### ACTIVITY
Copy all of the data that follows without altering a word.

### DATA BELOW
· · ·

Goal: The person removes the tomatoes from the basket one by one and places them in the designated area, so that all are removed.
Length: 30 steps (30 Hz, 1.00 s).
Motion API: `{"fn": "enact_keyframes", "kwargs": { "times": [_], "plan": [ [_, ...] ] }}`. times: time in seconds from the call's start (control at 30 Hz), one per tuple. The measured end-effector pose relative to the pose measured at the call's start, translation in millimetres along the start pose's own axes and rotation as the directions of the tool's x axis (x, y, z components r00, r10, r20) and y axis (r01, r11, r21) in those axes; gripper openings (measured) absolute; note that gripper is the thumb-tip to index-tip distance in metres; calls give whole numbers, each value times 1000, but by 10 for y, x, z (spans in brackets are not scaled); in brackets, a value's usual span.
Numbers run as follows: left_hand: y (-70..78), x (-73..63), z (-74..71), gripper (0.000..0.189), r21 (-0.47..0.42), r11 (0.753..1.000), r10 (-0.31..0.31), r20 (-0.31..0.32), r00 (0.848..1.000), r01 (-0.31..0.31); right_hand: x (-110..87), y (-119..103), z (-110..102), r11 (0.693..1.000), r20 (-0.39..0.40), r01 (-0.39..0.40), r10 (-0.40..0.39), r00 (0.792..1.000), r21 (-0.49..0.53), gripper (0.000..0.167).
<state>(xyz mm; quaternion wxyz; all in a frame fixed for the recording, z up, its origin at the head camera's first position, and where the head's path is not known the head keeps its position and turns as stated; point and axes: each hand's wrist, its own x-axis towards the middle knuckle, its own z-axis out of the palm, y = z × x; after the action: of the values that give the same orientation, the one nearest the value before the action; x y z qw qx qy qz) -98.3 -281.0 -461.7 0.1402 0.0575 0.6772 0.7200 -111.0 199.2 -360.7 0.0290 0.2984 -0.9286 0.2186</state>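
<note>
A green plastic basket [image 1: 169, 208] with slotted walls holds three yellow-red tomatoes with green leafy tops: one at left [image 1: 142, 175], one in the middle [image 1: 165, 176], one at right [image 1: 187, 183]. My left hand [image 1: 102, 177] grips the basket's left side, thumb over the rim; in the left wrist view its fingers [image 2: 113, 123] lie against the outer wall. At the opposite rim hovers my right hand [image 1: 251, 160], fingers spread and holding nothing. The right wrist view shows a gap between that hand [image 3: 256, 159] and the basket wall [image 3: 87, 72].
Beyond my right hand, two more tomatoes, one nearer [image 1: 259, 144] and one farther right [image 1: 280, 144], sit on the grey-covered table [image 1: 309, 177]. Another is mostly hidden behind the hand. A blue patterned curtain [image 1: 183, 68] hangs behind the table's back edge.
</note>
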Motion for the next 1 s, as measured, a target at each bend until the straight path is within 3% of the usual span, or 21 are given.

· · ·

### FINISHED TASK
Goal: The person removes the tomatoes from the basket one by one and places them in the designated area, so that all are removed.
Length: 30 steps (30 Hz, 1.00 s).
Motion API: `{"fn": "enact_keyframes", "kwargs": { "times": [_], "plan": [ [_, ...] ] }}`. times: time in seconds from the call's start (control at 30 Hz), one per tuple. The measured end-effector pose relative to the pose measured at the call's start, translation in millimetres along the start pose's own axes and rotation as the directions of the tool's x axis (x, y, z components r00, r10, r20) and y axis (r01, r11, r21) in those axes; gripper openings (measured) absolute; note that gripper is the thumb-tip to index-tip distance in metres; calls give whole numbers, each value times 1000, but by 10 for y, x, z (spans in brackets are not scaled); in brackets, a value's usual span.
Numbers run as follows: left_hand: y (-70..78), x (-73..63), z (-74..71), gripper (0.000..0.189), r21 (-0.47..0.42), r11 (0.753..1.000), r10 (-0.31..0.31), r20 (-0.31..0.32), r00 (0.848..1.000), r01 (-0.31..0.31); right_hand: x (-110..87), y (-119..103), z (-110..102), r11 (0.693..1.000), r20 (-0.39..0.40), r01 (-0.39..0.40), r10 (-0.40..0.39), r00 (0.792..1.000), r21 (-0.49..0.53), gripper (0.000..0.167).
<state>(xyz mm; quaternion wxyz; all in a frame fixed for the recording, z up, its origin at the head camera's first position, and where the head's path is not known the head keeps its position and turns as stated; point and axes: each hand's wrist, its own x-axis towards the middle knuckle, its own z-axis out of the palm, y = z × x; after the action: of the values that give the same orientation, the one nearest the value before the action; x y z qw qx qy qz) -98.3 -281.0 -461.7 0.1402 0.0575 0.6772 0.7200 -111.0 199.2 -360.7 0.0290 0.2984 -0.9286 0.2186</state>
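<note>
A green plastic basket [image 1: 169, 208] with slotted walls holds three yellow-red tomatoes with green leafy tops: one at left [image 1: 142, 175], one in the middle [image 1: 165, 176], one at right [image 1: 187, 183]. My left hand [image 1: 102, 177] grips the basket's left side, thumb over the rim; in the left wrist view its fingers [image 2: 113, 123] lie against the outer wall. At the opposite rim hovers my right hand [image 1: 251, 160], fingers spread and holding nothing. The right wrist view shows a gap between that hand [image 3: 256, 159] and the basket wall [image 3: 87, 72].
Beyond my right hand, two more tomatoes, one nearer [image 1: 259, 144] and one farther right [image 1: 280, 144], sit on the grey-covered table [image 1: 309, 177]. Another is mostly hidden behind the hand. A blue patterned curtain [image 1: 183, 68] hangs behind the table's back edge.
</note>
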Motion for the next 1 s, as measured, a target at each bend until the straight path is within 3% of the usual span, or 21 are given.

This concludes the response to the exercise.